Tim Martin. Photo Credit: The Telegraph

Pubs have long been known for attracting unsavoury characters: can we not see this as a sign that the denizens feel able to be themselves, in all their unpretentious, uncontrived, unassuming glory? It is eye-opening to see the diversity of customers that walk through the door, to see people who are worlds apart – socially, culturally, and financially – queue for a pint in the same place. And these people are not passers-by, not fleeting customers, but those who come in weekly, even daily. It’s the diversity and devotion of the regulars that allows Wetherspoons to create a community between the most unlikely of people in the most unlikely of places.

In this sense, Wetherspoons itself is not unlike London itself, each pub a microcosm of this lurching monster of a city, a city where ‘diverse’ isn’t a strong enough word to describe the people we pass in the street, the experiences and stories with which we intersect every day. It is, frankly, beautiful to see such diverse groups of people united under the same roof, even if all this achieves is that different tribes remind others that they exist.

Inside The Knights Templar, Chancery Lane. Photo Credit: J D Wetherspoon

London responds physically and architecturally to its changing demographics. This change, this reaction to the fluidity of its population, can be traced in buildings like the Brick Lane Mosque, which started life as a Protestant Church, and then became a Synagogue before its final incarnation as a Mosque. Its history has been shaped by the ebb and flow of these varied communities in and out of Brick Lane. But this diversity is fragile in a time when rising rents clash with falling wages and gentrification threatens deeply rooted communities, meaning that the poorest are being priced out of London.

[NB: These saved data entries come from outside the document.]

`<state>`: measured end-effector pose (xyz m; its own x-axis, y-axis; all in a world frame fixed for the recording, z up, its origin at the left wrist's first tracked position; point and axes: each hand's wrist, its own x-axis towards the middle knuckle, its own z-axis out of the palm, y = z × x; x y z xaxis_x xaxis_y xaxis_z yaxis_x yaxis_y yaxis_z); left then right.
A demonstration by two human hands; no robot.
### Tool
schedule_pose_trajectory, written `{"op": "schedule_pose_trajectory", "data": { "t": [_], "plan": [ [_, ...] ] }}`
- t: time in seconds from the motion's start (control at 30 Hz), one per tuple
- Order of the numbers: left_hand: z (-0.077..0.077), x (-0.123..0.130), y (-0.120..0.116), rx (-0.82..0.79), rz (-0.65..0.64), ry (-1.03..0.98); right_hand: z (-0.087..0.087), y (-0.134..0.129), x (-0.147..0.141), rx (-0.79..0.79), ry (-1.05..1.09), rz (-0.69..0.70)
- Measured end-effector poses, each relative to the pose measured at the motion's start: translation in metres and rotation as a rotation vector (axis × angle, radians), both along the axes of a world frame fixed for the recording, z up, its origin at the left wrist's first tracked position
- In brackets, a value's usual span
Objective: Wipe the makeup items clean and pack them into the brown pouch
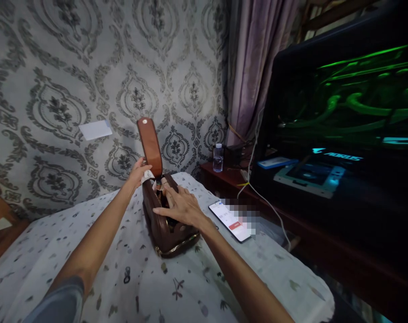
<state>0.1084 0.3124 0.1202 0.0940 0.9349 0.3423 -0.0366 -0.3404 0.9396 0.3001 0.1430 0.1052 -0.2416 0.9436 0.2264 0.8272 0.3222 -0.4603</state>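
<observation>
A dark brown bag [152, 224] with a gold zipper stands unzipped on the patterned bedsheet [129, 273]. Its lighter brown strap [150, 146] sticks up at the far end. At the bag's far left corner, my left hand [138, 173] has its fingers closed near the base of the strap, beside a small whitish piece; what exactly it grips is too small to tell. My right hand [181, 204] lies over the bag's opening with fingers spread, some reaching inside, its thumb across the near left rim. Small items inside are partly hidden by this hand.
Right of the bag lies a lit phone [229, 220]. Beyond it, a red-brown table [207, 172] holds a clear bottle [218, 158] and cables. A large black computer case [325, 179] with green lights fills the right side. Patterned wallpaper and a purple curtain stand behind.
</observation>
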Motion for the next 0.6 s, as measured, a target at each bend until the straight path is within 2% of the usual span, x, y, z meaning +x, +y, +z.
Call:
{"op": "schedule_pose_trajectory", "data": {
  "t": [0.13,0.37,0.5,0.6],
  "plan": [
    [0.002,0.006,-0.021,0.273,-0.075,0.385,0.001,-0.001,0.000,-0.008,-0.006,0.003],
    [-0.003,-0.003,-0.066,0.524,-0.012,0.803,0.002,0.000,0.000,0.012,-0.097,0.000],
    [-0.005,-0.002,-0.096,0.620,0.049,0.925,-0.004,0.003,0.003,0.041,-0.020,0.014],
    [-0.010,0.001,-0.119,0.681,0.086,0.954,-0.018,0.011,0.011,0.089,0.143,0.100]
  ]
}}
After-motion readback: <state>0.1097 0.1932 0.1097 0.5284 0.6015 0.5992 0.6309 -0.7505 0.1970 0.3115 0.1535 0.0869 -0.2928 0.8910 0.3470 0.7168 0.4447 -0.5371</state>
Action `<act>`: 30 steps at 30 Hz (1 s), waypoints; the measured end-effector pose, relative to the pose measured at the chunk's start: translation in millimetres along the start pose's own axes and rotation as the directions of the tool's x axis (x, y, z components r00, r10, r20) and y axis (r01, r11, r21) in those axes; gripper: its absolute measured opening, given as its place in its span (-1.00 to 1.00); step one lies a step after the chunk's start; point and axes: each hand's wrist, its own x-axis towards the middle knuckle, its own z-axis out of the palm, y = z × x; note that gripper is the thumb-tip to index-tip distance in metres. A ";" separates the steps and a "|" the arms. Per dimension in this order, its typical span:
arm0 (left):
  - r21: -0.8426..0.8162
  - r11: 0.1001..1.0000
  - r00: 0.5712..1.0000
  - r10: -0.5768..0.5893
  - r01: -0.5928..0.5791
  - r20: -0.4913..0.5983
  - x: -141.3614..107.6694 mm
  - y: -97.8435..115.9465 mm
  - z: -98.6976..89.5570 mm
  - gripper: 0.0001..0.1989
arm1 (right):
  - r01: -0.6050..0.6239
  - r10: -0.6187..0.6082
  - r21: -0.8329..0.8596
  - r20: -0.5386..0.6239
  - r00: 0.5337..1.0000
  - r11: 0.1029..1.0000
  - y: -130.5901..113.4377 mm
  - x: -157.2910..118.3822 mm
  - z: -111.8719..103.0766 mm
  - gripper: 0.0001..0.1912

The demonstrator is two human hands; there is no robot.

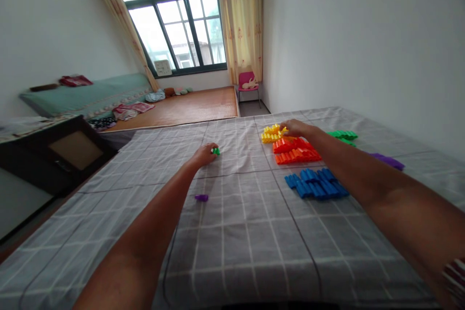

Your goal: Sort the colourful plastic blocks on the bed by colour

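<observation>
My left hand (205,154) is over the left middle of the checked cloth, its fingers closed around small green plastic pieces (216,151). Nearer to me, a single small purple piece (201,197) lies on its own. Farther right, my right hand (295,128) reaches to a pile of yellow plastic pieces (271,134), its fingertips pinched at the pile's right end. Just in front of the yellow pile are rows of orange-red pieces (298,156). Blue pieces (315,185) lie closer still, beside my right forearm. The exact shape of the pieces is too small to make out.
Beyond my right arm lie green pieces (343,135) and purple pieces (388,161), partly hidden by it. A grey checked cloth (240,247) covers the surface. Farther off are a brown mat (196,106), a pink chair (247,80) and a dark cabinet (87,152).
</observation>
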 end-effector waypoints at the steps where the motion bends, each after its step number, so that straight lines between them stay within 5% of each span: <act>1: -0.042 0.999 1.000 0.017 -0.018 -0.024 0.2 7.8 -0.6 -0.65 | -0.013 0.013 0.011 -0.027 1.000 1.000 -3.6 -2.0 -1.6 -0.68; 6: -0.248 0.952 0.979 0.144 -0.177 -0.148 7.4 66.2 0.2 -0.61 | 0.108 -0.039 0.316 -0.217 0.975 0.942 -41.1 -21.7 -21.7 -0.79; 9: -0.300 0.912 0.948 0.216 -0.281 -0.234 15.0 110.9 5.7 -0.59 | 0.227 -0.116 0.619 -0.215 0.970 0.752 -73.1 -41.4 -26.4 -0.76; 12: -0.342 0.864 0.913 0.271 -0.370 -0.304 21.3 151.8 14.2 -0.63 | 0.218 -0.135 0.816 -0.172 0.976 0.535 -93.6 -56.6 -20.4 -0.65; 16: -0.361 0.829 0.892 0.323 -0.427 -0.315 22.2 179.5 21.6 -0.57 | 0.194 -0.058 0.905 -0.187 0.981 0.378 -76.0 -65.6 -11.0 -0.64; 20: -0.318 0.843 0.901 0.396 -0.434 -0.179 3.4 159.3 10.4 -0.63 | 0.100 0.163 0.882 -0.195 0.967 0.461 7.0 -80.8 -13.2 -0.71; 23: -0.254 0.905 0.935 0.355 -0.341 0.012 -27.9 117.1 -10.1 -0.65 | -0.084 0.323 0.775 -0.160 0.933 0.627 92.7 -103.7 -15.7 -0.74; 26: -0.193 0.965 0.961 0.212 -0.178 0.176 -65.8 67.8 -30.9 -0.61 | -0.375 0.464 0.587 -0.001 0.886 0.718 162.2 -130.1 -8.3 -0.75; 28: -0.177 0.982 0.964 0.112 -0.070 0.242 -88.3 38.7 -40.8 -0.57 | -0.509 0.527 0.453 0.096 0.844 0.732 187.7 -145.5 3.0 -0.78; 30: -0.137 0.991 0.962 0.027 0.011 0.271 -105.7 16.1 -46.9 -0.52 | -0.540 0.573 0.378 0.031 0.819 0.752 196.4 -157.3 16.6 -0.79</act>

When ex-social homes are rented out privately for thousands of pounds a month and beautiful, historic buildings are being commodified and converted into penthouses for the elite, I am happy that some of London’s architectural heritage have instead become Wetherspoons pubs – like the magnificent Knights Templar on Chancery Lane or 1930s cinema The Capitol in Forest Hill. It is important that we ensure that in vast metropolitan London there are still places that are welcoming to all and where its diversity can be celebrated.

The fabled origins of Wetherspoons holds lessons for us all; the idea that the Tim Martins of this world can succeed where people say they shouldn’t, find ways to save pub culture from extinction, and thrive in an increasingly gentrified twenty-first century. Yes, Wetherspoons undoubtedly has its faults: Tim Martin is actively against paying George Osborne’s so-called ‘Living Wage’ to his employees, despite the fact the pub chain made a £40 million profit in 2014, and although it is preferable to the much hated Starbucks, Wetherspoons’ success contributes to the smothering of the UK pub industry, making it even harder for genuinely local pubs run by creative, hardworking people to survive. However, if something’s going to take over, at least it’s something that can unify and create community atmospheres in places severely lacking them. Let’s love it for what it has become: quintessentially British and a much-needed cultural unifier.